§ **Aim of the task**: With the first line as the start and the line containing "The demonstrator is" as the end, write out every line of the records exactly.

[Collected data entries]
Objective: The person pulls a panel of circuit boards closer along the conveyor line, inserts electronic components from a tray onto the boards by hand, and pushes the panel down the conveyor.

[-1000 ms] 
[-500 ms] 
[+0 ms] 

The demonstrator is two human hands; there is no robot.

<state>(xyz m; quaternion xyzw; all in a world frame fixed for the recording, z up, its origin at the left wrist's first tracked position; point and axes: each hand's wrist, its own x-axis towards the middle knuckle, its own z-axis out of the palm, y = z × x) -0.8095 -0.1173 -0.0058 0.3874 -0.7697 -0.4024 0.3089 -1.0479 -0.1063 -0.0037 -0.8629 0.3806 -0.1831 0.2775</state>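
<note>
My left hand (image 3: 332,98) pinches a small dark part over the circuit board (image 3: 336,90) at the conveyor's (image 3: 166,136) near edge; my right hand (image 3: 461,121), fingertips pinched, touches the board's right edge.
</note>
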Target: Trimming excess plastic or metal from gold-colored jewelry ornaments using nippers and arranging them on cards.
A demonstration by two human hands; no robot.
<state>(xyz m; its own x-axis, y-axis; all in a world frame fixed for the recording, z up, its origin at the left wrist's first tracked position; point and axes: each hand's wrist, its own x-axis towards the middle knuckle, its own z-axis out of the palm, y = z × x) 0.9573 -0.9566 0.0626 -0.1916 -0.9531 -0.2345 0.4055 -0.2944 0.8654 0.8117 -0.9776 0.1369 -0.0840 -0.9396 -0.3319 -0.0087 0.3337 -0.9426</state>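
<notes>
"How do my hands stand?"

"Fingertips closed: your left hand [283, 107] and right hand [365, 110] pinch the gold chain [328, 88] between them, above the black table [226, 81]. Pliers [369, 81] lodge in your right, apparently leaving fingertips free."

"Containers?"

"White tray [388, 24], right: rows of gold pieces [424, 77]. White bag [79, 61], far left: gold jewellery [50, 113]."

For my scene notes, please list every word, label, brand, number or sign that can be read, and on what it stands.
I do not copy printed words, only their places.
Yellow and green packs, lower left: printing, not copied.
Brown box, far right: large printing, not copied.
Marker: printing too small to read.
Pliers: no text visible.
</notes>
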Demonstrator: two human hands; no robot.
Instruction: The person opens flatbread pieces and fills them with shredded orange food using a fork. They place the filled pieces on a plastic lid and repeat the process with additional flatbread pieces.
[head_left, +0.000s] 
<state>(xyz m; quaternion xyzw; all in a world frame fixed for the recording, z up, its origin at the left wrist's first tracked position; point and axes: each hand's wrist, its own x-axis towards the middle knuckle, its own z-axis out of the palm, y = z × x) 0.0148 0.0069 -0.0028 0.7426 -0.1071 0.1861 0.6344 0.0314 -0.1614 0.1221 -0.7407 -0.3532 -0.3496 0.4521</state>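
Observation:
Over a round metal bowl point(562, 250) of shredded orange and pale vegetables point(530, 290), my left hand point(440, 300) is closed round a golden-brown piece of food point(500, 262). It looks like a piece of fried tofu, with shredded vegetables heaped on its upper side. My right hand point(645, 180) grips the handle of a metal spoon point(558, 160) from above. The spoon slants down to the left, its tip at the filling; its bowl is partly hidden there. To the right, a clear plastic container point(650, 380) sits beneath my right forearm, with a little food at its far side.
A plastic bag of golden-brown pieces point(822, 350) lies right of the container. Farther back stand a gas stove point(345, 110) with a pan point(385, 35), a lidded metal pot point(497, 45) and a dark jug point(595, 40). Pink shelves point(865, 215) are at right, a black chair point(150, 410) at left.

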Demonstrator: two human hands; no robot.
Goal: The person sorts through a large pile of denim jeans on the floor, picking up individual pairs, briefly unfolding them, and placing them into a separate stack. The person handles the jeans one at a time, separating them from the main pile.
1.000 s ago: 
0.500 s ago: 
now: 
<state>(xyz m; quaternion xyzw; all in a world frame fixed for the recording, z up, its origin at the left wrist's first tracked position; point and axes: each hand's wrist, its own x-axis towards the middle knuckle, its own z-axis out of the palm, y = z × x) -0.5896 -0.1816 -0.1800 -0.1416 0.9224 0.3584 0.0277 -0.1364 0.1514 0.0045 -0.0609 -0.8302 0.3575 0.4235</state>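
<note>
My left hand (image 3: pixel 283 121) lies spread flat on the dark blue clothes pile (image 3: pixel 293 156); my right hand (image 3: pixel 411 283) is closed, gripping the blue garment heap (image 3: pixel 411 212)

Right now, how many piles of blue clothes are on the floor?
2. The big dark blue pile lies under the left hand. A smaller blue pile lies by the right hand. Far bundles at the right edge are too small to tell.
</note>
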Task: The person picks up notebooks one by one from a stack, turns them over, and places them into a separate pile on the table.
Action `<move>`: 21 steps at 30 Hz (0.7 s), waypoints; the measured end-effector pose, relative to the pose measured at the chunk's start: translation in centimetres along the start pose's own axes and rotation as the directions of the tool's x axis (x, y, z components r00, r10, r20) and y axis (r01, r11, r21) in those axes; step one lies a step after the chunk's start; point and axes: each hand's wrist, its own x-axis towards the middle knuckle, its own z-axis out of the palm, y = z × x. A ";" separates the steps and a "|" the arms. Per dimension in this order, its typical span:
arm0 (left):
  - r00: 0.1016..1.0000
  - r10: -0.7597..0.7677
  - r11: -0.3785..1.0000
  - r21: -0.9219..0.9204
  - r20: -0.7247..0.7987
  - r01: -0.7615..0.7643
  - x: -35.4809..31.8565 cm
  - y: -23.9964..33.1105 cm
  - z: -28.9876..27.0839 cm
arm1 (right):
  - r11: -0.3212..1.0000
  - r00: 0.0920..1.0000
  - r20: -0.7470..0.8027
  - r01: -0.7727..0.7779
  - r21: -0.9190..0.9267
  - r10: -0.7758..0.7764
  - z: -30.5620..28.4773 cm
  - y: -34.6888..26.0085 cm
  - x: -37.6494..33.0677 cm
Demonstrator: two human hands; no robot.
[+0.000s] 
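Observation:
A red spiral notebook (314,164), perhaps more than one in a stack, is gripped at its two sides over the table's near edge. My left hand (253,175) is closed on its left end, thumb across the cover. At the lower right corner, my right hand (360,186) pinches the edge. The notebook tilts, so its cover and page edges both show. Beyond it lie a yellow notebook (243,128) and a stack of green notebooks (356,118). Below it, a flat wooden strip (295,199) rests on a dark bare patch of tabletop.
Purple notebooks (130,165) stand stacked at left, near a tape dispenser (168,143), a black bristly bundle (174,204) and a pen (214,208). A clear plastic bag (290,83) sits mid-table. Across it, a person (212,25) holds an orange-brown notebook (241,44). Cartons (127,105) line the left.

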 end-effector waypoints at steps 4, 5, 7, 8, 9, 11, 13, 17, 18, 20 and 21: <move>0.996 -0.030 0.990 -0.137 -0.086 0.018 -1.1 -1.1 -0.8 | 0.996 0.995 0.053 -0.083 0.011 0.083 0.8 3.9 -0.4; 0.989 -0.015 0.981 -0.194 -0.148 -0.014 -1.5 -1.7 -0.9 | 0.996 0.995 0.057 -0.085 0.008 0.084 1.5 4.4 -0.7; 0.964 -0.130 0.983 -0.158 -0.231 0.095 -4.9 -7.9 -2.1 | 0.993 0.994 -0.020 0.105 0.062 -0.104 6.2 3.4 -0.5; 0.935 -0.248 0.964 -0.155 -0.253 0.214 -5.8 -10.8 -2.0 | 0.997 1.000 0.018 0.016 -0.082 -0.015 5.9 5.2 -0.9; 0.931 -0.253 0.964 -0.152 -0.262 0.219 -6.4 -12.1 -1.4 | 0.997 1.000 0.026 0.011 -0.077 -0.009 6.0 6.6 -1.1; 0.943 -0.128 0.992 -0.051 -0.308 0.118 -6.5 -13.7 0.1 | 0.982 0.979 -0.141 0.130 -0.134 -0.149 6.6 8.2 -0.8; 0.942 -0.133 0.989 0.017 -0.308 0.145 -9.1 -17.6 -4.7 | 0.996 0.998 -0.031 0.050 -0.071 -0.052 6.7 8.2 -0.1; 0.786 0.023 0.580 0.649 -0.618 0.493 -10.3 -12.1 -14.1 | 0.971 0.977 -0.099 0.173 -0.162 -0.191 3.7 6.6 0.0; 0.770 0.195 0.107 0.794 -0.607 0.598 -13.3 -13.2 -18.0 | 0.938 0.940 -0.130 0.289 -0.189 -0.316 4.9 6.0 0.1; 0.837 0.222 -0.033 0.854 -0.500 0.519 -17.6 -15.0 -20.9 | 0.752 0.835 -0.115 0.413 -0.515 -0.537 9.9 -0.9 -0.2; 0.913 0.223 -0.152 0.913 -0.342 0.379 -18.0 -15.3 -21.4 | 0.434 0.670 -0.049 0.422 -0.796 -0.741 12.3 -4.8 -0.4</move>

§ **Task solution**:
Objective: The person pulls a panel of circuit boards closer along the conveyor line, inserts electronic components from a tray onto the boards by hand, and pushes the panel down the conveyor.

[-1000 ms] 
[-500 ms] 
[+0 ms] 

The demonstrator is two human hands; there is no robot.

No further output is needed.